:: The data ::
● ● ● ●

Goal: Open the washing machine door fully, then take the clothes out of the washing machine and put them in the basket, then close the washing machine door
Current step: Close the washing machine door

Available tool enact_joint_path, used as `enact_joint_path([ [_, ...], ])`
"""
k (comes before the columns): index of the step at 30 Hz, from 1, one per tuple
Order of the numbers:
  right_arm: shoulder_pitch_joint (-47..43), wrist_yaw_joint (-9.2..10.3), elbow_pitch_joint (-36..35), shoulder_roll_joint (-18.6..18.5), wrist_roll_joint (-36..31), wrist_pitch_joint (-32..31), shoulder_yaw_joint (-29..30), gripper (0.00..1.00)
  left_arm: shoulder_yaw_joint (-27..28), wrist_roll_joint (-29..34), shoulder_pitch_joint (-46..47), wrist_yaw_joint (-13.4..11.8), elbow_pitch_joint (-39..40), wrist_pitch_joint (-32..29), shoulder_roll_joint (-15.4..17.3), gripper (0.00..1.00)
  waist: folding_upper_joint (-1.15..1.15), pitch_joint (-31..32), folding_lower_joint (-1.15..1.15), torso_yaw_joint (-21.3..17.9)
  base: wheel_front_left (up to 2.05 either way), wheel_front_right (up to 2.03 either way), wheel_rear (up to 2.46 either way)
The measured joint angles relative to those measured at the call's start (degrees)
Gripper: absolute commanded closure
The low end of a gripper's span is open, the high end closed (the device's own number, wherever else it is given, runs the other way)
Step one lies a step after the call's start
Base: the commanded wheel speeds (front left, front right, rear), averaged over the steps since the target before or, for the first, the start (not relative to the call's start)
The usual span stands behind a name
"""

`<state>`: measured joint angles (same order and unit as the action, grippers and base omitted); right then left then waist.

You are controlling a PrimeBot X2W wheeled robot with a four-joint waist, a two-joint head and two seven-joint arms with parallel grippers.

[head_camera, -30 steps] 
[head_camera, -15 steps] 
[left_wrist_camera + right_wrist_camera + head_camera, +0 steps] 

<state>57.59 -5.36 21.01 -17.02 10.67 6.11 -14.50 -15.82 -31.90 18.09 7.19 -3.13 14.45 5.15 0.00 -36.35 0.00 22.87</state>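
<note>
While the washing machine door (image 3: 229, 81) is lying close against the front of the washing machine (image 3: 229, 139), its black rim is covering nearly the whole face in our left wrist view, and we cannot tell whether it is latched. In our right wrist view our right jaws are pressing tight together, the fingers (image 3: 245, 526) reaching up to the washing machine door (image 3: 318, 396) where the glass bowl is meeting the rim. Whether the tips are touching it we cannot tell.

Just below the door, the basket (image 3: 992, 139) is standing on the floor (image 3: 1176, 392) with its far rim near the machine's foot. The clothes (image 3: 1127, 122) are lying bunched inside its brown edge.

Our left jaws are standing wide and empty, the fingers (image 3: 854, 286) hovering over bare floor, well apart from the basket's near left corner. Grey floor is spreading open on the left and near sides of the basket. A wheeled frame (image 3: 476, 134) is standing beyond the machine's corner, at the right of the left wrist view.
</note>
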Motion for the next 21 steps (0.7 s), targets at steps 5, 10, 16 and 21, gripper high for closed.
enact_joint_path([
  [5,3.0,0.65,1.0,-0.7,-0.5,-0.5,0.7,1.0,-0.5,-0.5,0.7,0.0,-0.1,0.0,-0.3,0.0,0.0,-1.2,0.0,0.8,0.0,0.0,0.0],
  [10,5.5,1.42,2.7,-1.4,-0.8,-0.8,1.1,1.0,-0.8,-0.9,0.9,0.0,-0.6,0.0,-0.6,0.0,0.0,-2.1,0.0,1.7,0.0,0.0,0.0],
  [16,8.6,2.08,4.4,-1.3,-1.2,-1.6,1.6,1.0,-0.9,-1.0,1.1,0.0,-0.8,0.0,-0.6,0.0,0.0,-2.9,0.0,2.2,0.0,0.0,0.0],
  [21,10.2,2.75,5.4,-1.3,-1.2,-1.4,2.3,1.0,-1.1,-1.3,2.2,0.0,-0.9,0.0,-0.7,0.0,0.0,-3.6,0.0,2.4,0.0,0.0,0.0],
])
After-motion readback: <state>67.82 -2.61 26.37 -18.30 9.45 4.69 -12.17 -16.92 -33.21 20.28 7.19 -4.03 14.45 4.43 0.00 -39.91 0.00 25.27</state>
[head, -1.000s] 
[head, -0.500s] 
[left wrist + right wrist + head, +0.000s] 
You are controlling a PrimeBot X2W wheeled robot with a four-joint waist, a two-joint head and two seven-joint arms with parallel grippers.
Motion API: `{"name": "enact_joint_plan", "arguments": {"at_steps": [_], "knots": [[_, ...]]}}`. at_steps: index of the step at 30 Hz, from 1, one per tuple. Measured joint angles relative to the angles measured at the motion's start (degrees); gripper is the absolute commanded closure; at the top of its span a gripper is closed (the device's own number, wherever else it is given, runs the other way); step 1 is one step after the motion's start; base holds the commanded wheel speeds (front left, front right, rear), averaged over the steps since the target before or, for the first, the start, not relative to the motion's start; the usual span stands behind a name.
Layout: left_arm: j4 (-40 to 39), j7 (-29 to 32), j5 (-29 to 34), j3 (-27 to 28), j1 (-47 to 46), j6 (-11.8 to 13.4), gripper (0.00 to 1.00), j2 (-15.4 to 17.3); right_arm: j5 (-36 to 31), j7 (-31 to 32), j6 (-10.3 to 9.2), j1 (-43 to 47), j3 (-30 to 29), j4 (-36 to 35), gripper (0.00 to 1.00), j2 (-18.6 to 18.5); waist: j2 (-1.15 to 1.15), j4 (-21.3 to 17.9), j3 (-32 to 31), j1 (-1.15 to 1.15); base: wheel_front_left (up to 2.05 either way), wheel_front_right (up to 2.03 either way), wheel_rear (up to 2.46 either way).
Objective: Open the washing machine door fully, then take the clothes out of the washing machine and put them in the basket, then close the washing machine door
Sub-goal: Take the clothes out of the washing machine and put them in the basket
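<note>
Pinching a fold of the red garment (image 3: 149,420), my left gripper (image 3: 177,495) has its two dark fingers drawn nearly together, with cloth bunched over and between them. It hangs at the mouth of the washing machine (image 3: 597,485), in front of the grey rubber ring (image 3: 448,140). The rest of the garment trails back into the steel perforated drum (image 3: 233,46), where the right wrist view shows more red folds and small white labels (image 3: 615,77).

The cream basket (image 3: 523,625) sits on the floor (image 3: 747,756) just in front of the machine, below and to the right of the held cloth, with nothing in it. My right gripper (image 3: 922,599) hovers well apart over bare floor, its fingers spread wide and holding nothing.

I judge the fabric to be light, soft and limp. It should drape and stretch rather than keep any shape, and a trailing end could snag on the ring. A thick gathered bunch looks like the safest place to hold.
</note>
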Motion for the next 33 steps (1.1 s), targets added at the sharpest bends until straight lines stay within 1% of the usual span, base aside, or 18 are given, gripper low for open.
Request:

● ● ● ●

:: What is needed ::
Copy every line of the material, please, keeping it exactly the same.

:: Exercise answer ::
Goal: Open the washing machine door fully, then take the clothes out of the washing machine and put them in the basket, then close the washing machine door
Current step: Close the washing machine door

Available tool enact_joint_path, used as `enact_joint_path([ [_, ...], ])`
"""
k (comes before the columns): index of the step at 30 Hz, from 1, one per tuple
Order of the numbers:
  right_arm: shoulder_pitch_joint (-47..43), wrist_yaw_joint (-9.2..10.3), elbow_pitch_joint (-36..35), shoulder_roll_joint (-18.6..18.5), wrist_roll_joint (-36..31), wrist_pitch_joint (-32..31), shoulder_yaw_joint (-29..30), gripper (0.00..1.00)
  left_arm: shoulder_yaw_joint (-27..28), wrist_roll_joint (-29..34), shoulder_pitch_joint (-46..47), wrist_yaw_joint (-13.4..11.8), elbow_pitch_joint (-39..40), wrist_pitch_joint (-32..29), shoulder_roll_joint (-15.4..17.3), gripper (0.00..1.00)
  waist: folding_upper_joint (-1.15..1.15), pitch_joint (-31..32), folding_lower_joint (-1.15..1.15), torso_yaw_joint (-21.3..17.9)
  base: wheel_front_left (up to 2.05 either way), wheel_front_right (up to 2.03 either way), wheel_rear (up to 2.46 either way)
The measured joint angles relative to those measured at the call's start (degrees)
Gripper: absolute commanded closure
The low end of a gripper's span is open, the high end closed (the device's own number, wherever else it is given, runs the other way)
Step one lies a step after the call's start
Base: the commanded wheel speeds (front left, front right, rear), averaged over the steps since the target before or, for the first, the start (not relative to the call's start)
The usual span stands behind a name
"""

`<state>`: measured joint angles (same order and unit as the action, grippers and base omitted); right then left then waist.

You are controlling a PrimeBot X2W wheeled robot with a four-joint waist, a two-joint head and two seven-joint arms with parallel grippers.

[head_camera, -30 steps] 
[head_camera, -15 steps] 
[left_wrist_camera + right_wrist_camera + head_camera, +0 steps] 

<state>57.59 -5.36 21.01 -17.02 10.67 6.11 -14.50 -15.82 -31.90 18.09 7.19 -3.13 14.45 5.15 0.00 -36.35 0.00 22.87</state>
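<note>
While the washing machine door (image 3: 229, 81) is lying close against the front of the washing machine (image 3: 229, 139), its black rim is covering nearly the whole face in our left wrist view, and we cannot tell whether it is latched. In our right wrist view our right jaws are pressing tight together, the fingers (image 3: 245, 526) reaching up to the washing machine door (image 3: 318, 396) where the glass bowl is meeting the rim. Whether the tips are touching it we cannot tell.

Just below the door, the basket (image 3: 992, 139) is standing on the floor (image 3: 1176, 392) with its far rim near the machine's foot. The clothes (image 3: 1127, 122) are lying bunched inside its brown edge.

Our left jaws are standing wide and empty, the fingers (image 3: 854, 286) hovering over bare floor, well apart from the basket's near left corner. Grey floor is spreading open on the left and near sides of the basket. A wheeled frame (image 3: 476, 134) is standing beyond the machine's corner, at the right of the left wrist view.
</note>
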Motion for the next 21 steps (0.7 s), targets at steps 5, 10, 16 and 21, gripper high for closed.
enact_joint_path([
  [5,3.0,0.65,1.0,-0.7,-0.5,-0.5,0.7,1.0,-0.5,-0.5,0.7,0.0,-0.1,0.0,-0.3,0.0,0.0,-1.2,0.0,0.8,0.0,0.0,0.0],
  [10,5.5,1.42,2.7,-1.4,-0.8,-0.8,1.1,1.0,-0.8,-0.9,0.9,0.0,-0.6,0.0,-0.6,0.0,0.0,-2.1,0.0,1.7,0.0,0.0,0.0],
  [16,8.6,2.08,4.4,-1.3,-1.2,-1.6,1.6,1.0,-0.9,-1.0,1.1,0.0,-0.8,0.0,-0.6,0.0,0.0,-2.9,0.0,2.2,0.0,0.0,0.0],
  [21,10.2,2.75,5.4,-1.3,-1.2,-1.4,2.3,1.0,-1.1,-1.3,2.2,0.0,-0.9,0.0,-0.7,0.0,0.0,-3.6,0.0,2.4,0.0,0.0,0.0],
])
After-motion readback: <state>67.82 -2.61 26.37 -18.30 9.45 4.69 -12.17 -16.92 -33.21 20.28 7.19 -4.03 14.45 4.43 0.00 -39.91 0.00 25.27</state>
[head, -1.000s] 
[head, -0.500s] 
[left wrist + right wrist + head, +0.000s] 
You are controlling a PrimeBot X2W wheeled robot with a four-joint waist, a two-joint head and two seven-joint arms with parallel grippers.
Motion API: `{"name": "enact_joint_plan", "arguments": {"at_steps": [_], "knots": [[_, ...]]}}`. at_steps: index of the step at 30 Hz, from 1, one per tuple. Measured joint angles relative to the angles measured at the motion's start (degrees); gripper is the absolute commanded closure; at the top of its span a gripper is closed (the device's own number, wherever else it is given, runs the other way); step 1 is one step after the motion's start; base holds the commanded wheel speeds (front left, front right, rear), averaged over the steps since the target before or, for the first, the start, not relative to the motion's start; the usual span stands behind a name.
Layout: left_arm: j4 (-40 to 39), j7 (-29 to 32), j5 (-29 to 34), j3 (-27 to 28), j1 (-47 to 46), j6 (-11.8 to 13.4), gripper (0.00 to 1.00), j2 (-15.4 to 17.3); right_arm: j5 (-36 to 31), j7 (-31 to 32), j6 (-10.3 to 9.2), j1 (-43 to 47), j3 (-30 to 29), j4 (-36 to 35), gripper (0.00 to 1.00), j2 (-18.6 to 18.5); waist: j2 (-1.15 to 1.15), j4 (-21.3 to 17.9), j3 (-32 to 31), j1 (-1.15 to 1.15); base: wheel_front_left (up to 2.05 either way), wheel_front_right (up to 2.03 either way), wheel_rear (up to 2.46 either way).
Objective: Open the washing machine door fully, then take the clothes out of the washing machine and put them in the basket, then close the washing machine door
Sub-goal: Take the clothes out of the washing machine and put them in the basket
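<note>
Pinching a fold of the red garment (image 3: 149,420), my left gripper (image 3: 177,495) has its two dark fingers drawn nearly together, with cloth bunched over and between them. It hangs at the mouth of the washing machine (image 3: 597,485), in front of the grey rubber ring (image 3: 448,140). The rest of the garment trails back into the steel perforated drum (image 3: 233,46), where the right wrist view shows more red folds and small white labels (image 3: 615,77).

The cream basket (image 3: 523,625) sits on the floor (image 3: 747,756) just in front of the machine, below and to the right of the held cloth, with nothing in it. My right gripper (image 3: 922,599) hovers well apart over bare floor, its fingers spread wide and holding nothing.

I judge the fabric to be light, soft and limp. It should drape and stretch rather than keep any shape, and a trailing end could snag on the ring. A thick gathered bunch looks like the safest place to hold.
</note>
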Motion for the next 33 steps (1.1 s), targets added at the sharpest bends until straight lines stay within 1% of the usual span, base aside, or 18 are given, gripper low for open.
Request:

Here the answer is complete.